▶ EXERCISE GOAL
Only the stretch of the listing below that runs from the line with "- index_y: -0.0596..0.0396" through the line with "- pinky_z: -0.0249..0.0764" is to be printed, exactly and with both ends.
+++
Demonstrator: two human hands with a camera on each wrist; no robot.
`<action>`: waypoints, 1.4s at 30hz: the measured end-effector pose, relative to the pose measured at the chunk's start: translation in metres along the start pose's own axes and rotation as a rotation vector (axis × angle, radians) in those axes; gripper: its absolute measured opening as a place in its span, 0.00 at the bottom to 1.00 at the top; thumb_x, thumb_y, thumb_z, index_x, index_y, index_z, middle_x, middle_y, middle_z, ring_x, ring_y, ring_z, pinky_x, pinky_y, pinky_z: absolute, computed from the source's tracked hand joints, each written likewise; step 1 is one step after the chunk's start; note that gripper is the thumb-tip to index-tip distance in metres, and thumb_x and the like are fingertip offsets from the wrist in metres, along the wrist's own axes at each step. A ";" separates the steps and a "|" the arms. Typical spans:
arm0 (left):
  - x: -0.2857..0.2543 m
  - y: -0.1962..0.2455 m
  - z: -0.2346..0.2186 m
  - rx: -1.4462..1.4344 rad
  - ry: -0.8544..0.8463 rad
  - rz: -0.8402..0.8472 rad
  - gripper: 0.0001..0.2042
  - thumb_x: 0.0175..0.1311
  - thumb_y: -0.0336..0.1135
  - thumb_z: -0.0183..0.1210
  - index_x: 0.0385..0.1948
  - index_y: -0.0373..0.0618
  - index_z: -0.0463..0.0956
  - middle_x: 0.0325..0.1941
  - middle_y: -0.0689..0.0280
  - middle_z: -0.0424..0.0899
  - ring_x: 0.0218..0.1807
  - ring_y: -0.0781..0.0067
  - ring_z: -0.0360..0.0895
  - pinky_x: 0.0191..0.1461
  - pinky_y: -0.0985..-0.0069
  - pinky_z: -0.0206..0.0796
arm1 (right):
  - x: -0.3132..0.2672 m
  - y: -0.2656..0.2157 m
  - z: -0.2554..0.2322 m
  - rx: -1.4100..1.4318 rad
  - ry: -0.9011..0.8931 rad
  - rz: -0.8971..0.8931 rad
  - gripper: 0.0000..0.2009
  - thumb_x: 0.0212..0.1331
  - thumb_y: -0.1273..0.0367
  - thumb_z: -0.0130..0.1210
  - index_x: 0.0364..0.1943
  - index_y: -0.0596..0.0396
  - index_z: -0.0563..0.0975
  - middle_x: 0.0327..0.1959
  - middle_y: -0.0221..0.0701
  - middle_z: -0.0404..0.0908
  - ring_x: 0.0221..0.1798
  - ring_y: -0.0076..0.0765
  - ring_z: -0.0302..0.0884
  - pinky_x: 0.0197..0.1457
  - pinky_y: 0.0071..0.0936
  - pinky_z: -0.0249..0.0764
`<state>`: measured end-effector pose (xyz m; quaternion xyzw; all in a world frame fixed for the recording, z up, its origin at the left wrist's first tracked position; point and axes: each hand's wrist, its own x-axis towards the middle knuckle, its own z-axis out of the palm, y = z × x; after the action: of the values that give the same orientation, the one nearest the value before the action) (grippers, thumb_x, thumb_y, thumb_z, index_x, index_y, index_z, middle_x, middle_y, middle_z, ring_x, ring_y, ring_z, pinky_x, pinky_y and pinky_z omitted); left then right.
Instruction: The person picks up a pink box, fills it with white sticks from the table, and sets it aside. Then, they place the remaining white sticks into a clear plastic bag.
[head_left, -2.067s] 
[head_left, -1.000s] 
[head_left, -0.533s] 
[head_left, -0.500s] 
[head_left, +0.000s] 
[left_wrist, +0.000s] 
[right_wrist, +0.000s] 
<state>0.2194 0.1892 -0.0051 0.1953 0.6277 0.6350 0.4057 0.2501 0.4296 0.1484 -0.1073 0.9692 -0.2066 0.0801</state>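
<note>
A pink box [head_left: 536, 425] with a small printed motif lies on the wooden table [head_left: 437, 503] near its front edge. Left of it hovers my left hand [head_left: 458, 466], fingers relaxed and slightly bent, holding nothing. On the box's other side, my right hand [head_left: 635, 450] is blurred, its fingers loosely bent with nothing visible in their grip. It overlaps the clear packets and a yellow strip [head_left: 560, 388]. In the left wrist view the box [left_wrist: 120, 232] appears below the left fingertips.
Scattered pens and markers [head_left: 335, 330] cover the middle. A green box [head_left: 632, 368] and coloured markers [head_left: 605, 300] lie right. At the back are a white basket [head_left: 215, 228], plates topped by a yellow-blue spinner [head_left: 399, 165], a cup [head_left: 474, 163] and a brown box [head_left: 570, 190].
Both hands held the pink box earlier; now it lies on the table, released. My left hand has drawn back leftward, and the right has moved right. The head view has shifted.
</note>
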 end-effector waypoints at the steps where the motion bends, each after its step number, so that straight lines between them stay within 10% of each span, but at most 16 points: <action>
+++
▶ FINAL ANSWER
  - index_y: -0.0596..0.0396
  - index_z: -0.0563..0.0975
  - middle_x: 0.0327..0.1959
  - middle_y: -0.0221..0.0701
  - middle_z: -0.0404..0.0908
  - ring_x: 0.0221..0.1798
  - ring_y: -0.0076..0.0765
  - ring_z: -0.0302..0.0884
  - pinky_x: 0.0197..0.1457
  - pinky_y: 0.0071..0.0936
  - pinky_z: -0.0249..0.0764

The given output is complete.